Back at  RG, over time Tango’s walks got shorter and shorter.  The last few weeks, I didn’t need the bike, because he was done “sprinting” even for a short distance. Though a time or two, near the end, he’d push himself surprisingly far, as though he wanted to take a last look where he used to roam.  I nearly always encouraged these last adventures for Tango.  Still, though he might not go as far, I noticed he spent more time studying his territory with his nose.  That was interesting, because as a senior, I found myself doing the same thing. There’s more time for close study as raw ambition and strength fade.

Even near the last, as before and always, Tango would descend stairs or dismount couches/beds, like Superman.  He’d launch himself, up, up and away, with forelegs extended.. and fly though the air with greatest of ease,.. until landing nimbly on all fours.

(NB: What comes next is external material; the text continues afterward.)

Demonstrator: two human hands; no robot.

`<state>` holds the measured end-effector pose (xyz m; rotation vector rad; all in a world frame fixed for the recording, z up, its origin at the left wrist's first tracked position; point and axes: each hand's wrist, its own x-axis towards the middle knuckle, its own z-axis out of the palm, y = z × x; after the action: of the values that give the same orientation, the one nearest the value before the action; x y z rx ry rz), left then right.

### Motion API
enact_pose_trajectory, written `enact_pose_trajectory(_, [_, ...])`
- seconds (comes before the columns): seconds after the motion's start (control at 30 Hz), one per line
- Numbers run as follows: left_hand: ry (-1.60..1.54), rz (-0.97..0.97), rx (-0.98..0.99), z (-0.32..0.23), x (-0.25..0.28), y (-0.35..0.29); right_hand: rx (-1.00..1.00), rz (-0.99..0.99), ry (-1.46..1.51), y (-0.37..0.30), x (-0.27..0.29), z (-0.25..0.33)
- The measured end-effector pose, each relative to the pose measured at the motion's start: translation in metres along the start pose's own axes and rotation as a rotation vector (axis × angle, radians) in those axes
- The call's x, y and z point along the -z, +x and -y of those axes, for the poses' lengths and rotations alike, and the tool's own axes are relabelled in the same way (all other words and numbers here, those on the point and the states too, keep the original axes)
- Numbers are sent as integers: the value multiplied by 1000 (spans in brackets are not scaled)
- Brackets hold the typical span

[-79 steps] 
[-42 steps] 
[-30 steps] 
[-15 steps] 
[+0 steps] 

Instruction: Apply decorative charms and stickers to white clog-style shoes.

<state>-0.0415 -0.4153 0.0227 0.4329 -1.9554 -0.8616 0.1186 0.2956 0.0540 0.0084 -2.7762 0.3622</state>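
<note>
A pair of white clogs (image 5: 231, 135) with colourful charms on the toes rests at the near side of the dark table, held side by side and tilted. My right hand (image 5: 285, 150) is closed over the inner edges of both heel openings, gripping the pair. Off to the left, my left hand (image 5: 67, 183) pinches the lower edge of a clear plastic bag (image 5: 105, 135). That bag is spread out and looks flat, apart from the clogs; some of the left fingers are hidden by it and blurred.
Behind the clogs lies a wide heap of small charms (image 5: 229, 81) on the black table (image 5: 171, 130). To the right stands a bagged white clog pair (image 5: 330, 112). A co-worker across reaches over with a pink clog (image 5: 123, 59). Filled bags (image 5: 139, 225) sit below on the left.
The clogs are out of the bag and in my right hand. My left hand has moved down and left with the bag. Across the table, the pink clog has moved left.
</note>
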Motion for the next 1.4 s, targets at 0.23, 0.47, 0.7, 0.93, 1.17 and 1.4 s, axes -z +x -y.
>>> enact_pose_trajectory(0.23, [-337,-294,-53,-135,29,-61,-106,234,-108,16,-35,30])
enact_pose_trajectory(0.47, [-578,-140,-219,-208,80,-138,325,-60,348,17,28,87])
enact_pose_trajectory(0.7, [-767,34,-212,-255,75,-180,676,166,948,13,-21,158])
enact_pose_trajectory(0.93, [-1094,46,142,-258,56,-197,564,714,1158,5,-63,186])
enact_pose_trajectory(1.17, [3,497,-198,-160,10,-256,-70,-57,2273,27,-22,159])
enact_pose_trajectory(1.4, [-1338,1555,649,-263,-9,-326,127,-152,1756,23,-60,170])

Tango was the last dog my parents saw and touched before they passed in 2002. On her deathbed, 9-18-2001 in Henderson, Nevada, Mom reached up and petted Tango shortly before she died. Though she was embraced and caressed by her family, the only one she made the effort to caress in return was Tango.   He remained a living link to them for me.. now he’s with them awaiting me.

If there’s anything good about losing a loved one, it often changes one’s perspective, values, priorities and routines, in a beneficial way.  Temporal things become less important; time with family, friends and nature, become paramount. A more serene, spiritual side may emerge.

I reconnected with a place I haven’t been in a long time: dread, powerlessness, inevitability, surrender, acceptance.

The end of domestic tranquility: Morning’s are the worst after a loved one passes.  You dread waking up and facing another day without your friend.  But you must…and face the day bravely.  Things will get better, day by day.